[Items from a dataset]
----------------
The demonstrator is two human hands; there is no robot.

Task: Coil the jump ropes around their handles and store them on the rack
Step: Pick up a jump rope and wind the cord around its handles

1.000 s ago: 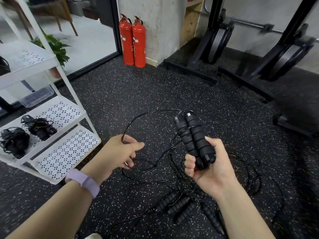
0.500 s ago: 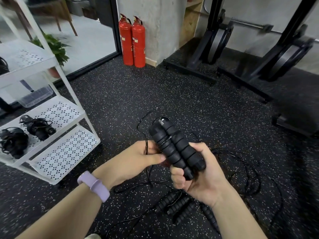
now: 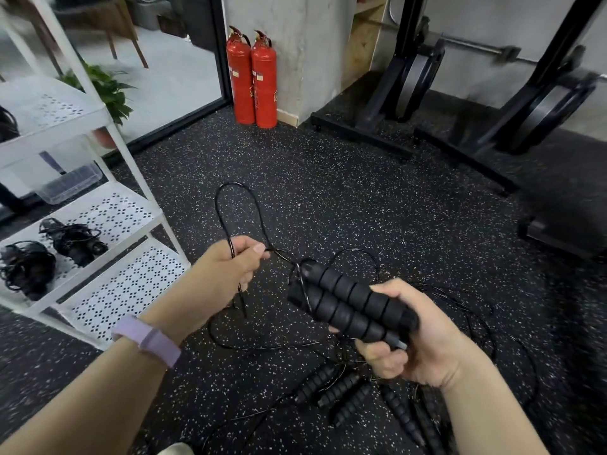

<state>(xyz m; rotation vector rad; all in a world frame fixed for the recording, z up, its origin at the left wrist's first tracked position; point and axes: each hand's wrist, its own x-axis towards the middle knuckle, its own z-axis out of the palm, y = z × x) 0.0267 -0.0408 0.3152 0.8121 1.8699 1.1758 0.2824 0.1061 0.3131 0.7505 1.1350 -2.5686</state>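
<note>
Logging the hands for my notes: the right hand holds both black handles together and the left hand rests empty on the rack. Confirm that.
Not quite. In the head view the left hand is not empty on the rack; it pinches the black cord. The right hand does hold both black handles together.

Your right hand (image 3: 417,343) grips two black handles (image 3: 351,307) side by side; your left hand (image 3: 226,270) pinches the cord (image 3: 226,205), looped above the floor (image 3: 345,192) beside the white rack (image 3: 131,280).
</note>
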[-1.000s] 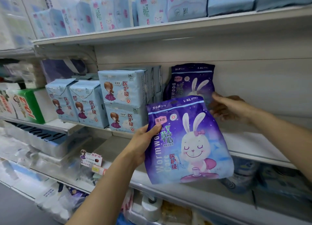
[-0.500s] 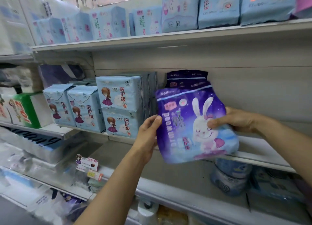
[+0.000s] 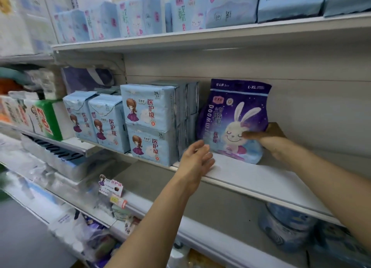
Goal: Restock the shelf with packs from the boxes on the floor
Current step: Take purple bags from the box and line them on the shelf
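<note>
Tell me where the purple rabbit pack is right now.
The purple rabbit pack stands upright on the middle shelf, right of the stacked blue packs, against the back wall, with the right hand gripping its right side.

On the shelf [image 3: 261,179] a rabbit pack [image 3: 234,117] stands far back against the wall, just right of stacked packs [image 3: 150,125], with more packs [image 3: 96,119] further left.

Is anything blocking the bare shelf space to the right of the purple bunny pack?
Nothing visible does. The purple bunny pack stands upright on the shelf, gripped by the right hand; the board to its right is bare back to the wall.
</note>
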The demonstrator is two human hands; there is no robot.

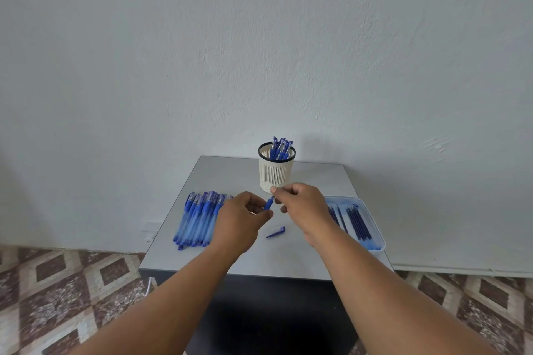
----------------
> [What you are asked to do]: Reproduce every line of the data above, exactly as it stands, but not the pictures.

> [Your response]:
The demonstrator is two human hands; there is no robot.

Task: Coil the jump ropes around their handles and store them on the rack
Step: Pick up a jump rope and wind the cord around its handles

1.000 s ago: 
0.500 s ago: 
now: 

<state>(xyz m; rotation vector rad; all in a world frame fixed for the recording, z up, its origin at the left wrist's first tracked position; point and axes: each hand's wrist, its own x-axis towards the middle knuckle, its own z-axis out of the palm, y = z × x) 0.0267 -0.0408 0.3152 0.8121 1.8699 1.1758 0.2824 0.1061 0.3131 0.7505 1.1350 -2.5686</state>
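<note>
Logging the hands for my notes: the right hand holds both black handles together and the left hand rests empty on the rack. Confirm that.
Not quite. In the head view the left hand is not empty on the rack; it pinches the black cord. The right hand does hold both black handles together.

Your right hand (image 3: 417,343) grips two black handles (image 3: 351,307) side by side; your left hand (image 3: 226,270) pinches the cord (image 3: 226,205), looped above the floor (image 3: 345,192) beside the white rack (image 3: 131,280).
</note>
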[-1.000s] 
[-0.500s] 
[+0.000s] 
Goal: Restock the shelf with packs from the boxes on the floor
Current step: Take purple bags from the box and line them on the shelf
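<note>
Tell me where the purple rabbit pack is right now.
The purple rabbit pack stands upright on the middle shelf, right of the stacked blue packs, against the back wall, with the right hand gripping its right side.

On the shelf [image 3: 261,179] a rabbit pack [image 3: 234,117] stands far back against the wall, just right of stacked packs [image 3: 150,125], with more packs [image 3: 96,119] further left.

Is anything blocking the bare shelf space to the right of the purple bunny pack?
Nothing visible does. The purple bunny pack stands upright on the shelf, gripped by the right hand; the board to its right is bare back to the wall.
</note>
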The demonstrator is two human hands; there is no robot.

Nothing more is needed for this exercise.